• Task to carry out:
Transcribe exactly the lines that begin the material and continue through the line containing "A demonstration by". Leave out whatever follows.

• Recorded information:

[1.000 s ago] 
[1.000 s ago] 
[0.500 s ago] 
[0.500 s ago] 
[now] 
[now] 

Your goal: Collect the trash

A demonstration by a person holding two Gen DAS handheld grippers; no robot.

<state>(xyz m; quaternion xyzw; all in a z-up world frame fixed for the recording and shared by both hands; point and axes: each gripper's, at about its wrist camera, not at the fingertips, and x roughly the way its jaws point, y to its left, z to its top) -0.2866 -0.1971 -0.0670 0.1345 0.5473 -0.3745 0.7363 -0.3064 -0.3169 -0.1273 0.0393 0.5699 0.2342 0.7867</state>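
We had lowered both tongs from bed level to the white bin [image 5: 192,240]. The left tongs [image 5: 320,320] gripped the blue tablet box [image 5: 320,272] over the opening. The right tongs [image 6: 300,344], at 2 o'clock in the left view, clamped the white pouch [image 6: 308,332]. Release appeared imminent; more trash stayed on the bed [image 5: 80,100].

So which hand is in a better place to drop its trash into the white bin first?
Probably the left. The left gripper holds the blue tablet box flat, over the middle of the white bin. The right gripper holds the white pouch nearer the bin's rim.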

• Result of this task:
[1.000 s ago] 
[1.000 s ago] 
[0.500 s ago] 
[0.500 s ago] 
[now] 
[now] 

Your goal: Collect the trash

A demonstration by a person holding two Gen DAS handheld grippers; no robot.

This concludes the exercise.